* _Dataset extract_

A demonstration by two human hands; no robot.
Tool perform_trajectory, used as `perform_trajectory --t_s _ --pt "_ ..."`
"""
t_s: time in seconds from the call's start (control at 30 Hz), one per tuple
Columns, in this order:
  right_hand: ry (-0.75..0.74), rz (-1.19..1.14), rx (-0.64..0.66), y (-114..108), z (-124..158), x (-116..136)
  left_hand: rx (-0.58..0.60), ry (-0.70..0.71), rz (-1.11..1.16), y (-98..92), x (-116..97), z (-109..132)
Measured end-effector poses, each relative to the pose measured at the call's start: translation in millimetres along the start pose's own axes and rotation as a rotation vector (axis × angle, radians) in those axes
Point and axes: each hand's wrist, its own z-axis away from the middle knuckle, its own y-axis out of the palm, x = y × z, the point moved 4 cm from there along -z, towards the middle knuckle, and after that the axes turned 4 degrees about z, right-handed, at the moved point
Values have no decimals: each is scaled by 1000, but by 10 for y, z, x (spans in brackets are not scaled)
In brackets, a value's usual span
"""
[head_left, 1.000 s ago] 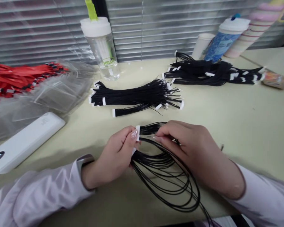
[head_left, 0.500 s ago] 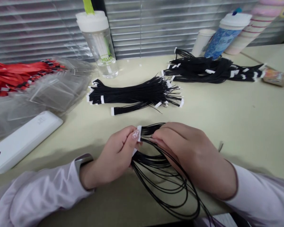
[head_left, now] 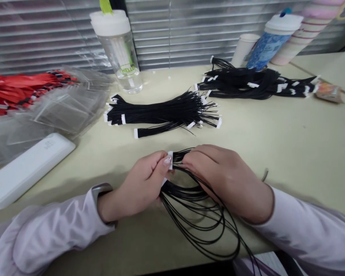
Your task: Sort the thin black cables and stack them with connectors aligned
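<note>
Thumb and fingers of my left hand (head_left: 145,182) pinch a white connector (head_left: 170,160) at the end of a black wire harness (head_left: 199,224). A second white connector (head_left: 164,181) shows just below, partly covered by the same hand. My right hand (head_left: 222,176) is closed around the black wires close to the upper connector; its fingertips are partly hidden. Loose wires loop down below both hands toward the table's front edge. Beyond the hands lies a bundle of black wire harnesses (head_left: 158,113), with a single one (head_left: 156,131) set slightly apart in front.
More black harnesses (head_left: 255,84) lie at the back right, near a white cup (head_left: 244,50) and a blue tumbler (head_left: 271,44). A clear bottle (head_left: 125,57) stands by the blinds. At left are red cables (head_left: 20,90), plastic bags (head_left: 66,109) and a white power bank (head_left: 31,168).
My right hand has shifted slightly left along the wires, closer to the upper connector. The wire loops have drawn up a little. My left hand keeps its pinch.
</note>
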Motion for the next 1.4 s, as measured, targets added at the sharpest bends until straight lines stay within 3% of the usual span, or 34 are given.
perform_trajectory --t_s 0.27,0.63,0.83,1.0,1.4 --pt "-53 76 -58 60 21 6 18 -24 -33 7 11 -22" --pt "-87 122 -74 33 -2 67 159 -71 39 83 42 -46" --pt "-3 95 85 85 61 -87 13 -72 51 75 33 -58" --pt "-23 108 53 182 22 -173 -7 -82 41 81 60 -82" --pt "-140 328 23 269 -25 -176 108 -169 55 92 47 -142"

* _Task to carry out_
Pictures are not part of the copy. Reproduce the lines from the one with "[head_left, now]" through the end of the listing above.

* _Your response_
[head_left, now] 
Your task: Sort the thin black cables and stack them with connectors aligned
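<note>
Thumb and fingers of my left hand (head_left: 145,182) pinch a white connector (head_left: 170,160) at the end of a black wire harness (head_left: 199,224). A second white connector (head_left: 164,181) shows just below, partly covered by the same hand. My right hand (head_left: 222,176) is closed around the black wires close to the upper connector; its fingertips are partly hidden. Loose wires loop down below both hands toward the table's front edge. Beyond the hands lies a bundle of black wire harnesses (head_left: 158,113), with a single one (head_left: 156,131) set slightly apart in front.
More black harnesses (head_left: 255,84) lie at the back right, near a white cup (head_left: 244,50) and a blue tumbler (head_left: 271,44). A clear bottle (head_left: 125,57) stands by the blinds. At left are red cables (head_left: 20,90), plastic bags (head_left: 66,109) and a white power bank (head_left: 31,168).
My right hand has shifted slightly left along the wires, closer to the upper connector. The wire loops have drawn up a little. My left hand keeps its pinch.
</note>
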Motion for the next 1.4 s, as measured, targets added at the sharpest bends until straight lines stay within 3% of the usual span, or 34 are given.
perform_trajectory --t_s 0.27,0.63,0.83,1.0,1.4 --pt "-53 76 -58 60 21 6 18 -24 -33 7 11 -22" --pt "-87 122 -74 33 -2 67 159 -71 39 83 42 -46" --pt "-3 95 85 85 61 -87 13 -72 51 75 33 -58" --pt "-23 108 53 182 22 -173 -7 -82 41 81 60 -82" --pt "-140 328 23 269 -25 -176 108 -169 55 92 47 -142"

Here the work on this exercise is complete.